**EXERCISE**.
Return the listing exactly. Keep no pictures.

Segment Start: DATASET CONTENT

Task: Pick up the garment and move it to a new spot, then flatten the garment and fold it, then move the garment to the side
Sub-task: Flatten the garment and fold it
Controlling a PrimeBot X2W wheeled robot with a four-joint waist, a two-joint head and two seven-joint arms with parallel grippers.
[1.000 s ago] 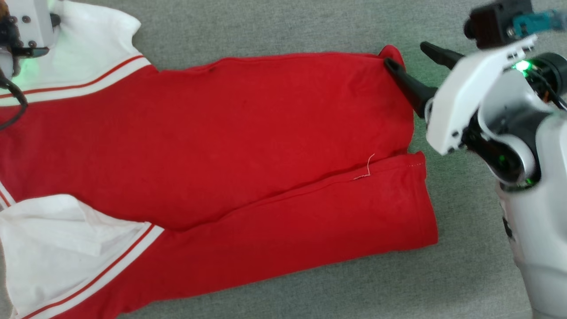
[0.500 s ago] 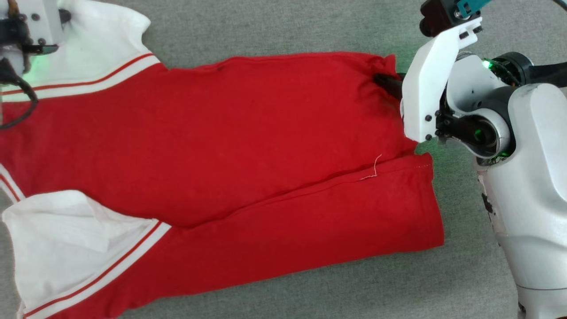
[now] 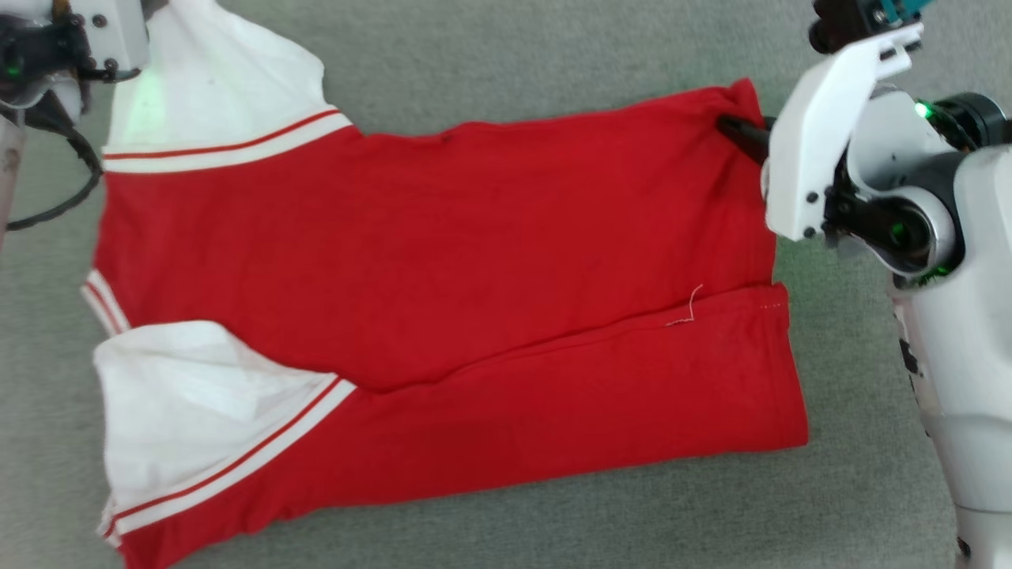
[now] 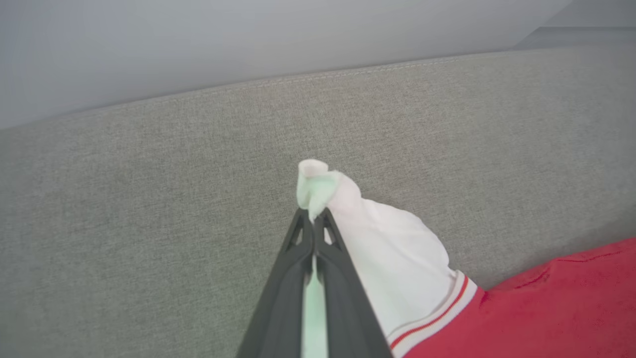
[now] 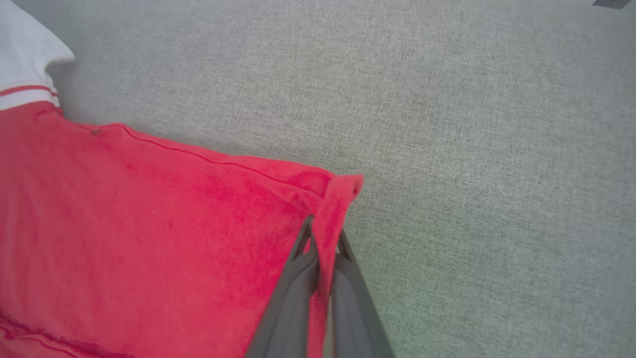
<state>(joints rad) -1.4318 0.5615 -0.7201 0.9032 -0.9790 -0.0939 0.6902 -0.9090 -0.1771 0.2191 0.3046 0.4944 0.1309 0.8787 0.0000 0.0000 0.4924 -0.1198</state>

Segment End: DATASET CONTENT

**OUTPUT OF THE EXERCISE**.
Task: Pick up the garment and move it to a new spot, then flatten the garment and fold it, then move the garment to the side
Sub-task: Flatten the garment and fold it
Controlling a PrimeBot X2W wheeled robot with a four-joint waist, a two-joint head and two seven-joint arms with parallel grippers.
[1.000 s ago] 
[0.500 s ago] 
[now] 
[now] 
[now] 
<state>(joints rad) -1.4318 0.5615 -0.7201 0.9032 -0.9790 -0.0939 0.6902 -0.9090 -0.1771 0.2191 0.3046 0.4944 0.1309 0.8787 0.0000 0.0000 0.4924 -0.1198</state>

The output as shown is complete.